◆ **Task description**
Every line below that includes the word "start" needs to be copied.

◆ **Data excerpt**
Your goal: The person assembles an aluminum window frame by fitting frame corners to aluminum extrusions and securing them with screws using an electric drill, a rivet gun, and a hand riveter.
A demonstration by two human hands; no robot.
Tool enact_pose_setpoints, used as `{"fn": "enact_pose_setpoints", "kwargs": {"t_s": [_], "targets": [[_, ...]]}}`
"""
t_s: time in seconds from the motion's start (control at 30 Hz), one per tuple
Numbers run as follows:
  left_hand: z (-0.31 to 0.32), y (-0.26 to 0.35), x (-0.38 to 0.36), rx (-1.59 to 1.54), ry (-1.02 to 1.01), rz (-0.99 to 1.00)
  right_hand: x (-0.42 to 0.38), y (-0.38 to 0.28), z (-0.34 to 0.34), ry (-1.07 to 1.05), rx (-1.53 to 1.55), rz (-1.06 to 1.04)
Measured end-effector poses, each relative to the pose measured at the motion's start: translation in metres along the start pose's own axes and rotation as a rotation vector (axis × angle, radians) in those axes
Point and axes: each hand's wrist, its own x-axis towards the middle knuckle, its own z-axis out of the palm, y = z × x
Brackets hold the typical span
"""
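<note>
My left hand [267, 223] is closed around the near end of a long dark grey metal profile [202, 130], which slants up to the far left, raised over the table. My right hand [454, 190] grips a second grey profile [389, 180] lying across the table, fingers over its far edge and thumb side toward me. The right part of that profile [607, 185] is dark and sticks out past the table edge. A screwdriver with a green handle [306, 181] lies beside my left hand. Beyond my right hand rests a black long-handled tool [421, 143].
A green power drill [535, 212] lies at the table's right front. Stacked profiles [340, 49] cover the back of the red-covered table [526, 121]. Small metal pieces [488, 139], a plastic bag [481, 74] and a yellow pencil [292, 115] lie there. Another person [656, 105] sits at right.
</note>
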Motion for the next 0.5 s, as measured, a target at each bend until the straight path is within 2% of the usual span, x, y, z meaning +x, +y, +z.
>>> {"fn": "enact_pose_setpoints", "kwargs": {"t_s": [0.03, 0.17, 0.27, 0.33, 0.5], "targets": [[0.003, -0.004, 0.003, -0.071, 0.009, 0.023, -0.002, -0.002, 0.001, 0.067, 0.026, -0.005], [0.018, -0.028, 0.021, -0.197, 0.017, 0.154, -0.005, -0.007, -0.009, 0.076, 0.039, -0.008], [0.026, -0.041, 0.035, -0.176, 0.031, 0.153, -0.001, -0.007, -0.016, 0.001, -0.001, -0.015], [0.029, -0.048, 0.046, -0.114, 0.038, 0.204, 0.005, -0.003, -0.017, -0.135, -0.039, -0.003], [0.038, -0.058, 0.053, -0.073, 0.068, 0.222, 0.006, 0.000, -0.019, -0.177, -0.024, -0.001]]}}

◆ **Solution below**
t_s: time in seconds from the motion's start (control at 30 Hz), one per tuple
Measured end-effector poses, each relative to the pose measured at the motion's start: translation in metres along the start pose's own axes and rotation as a rotation vector (axis × angle, radians) in those axes

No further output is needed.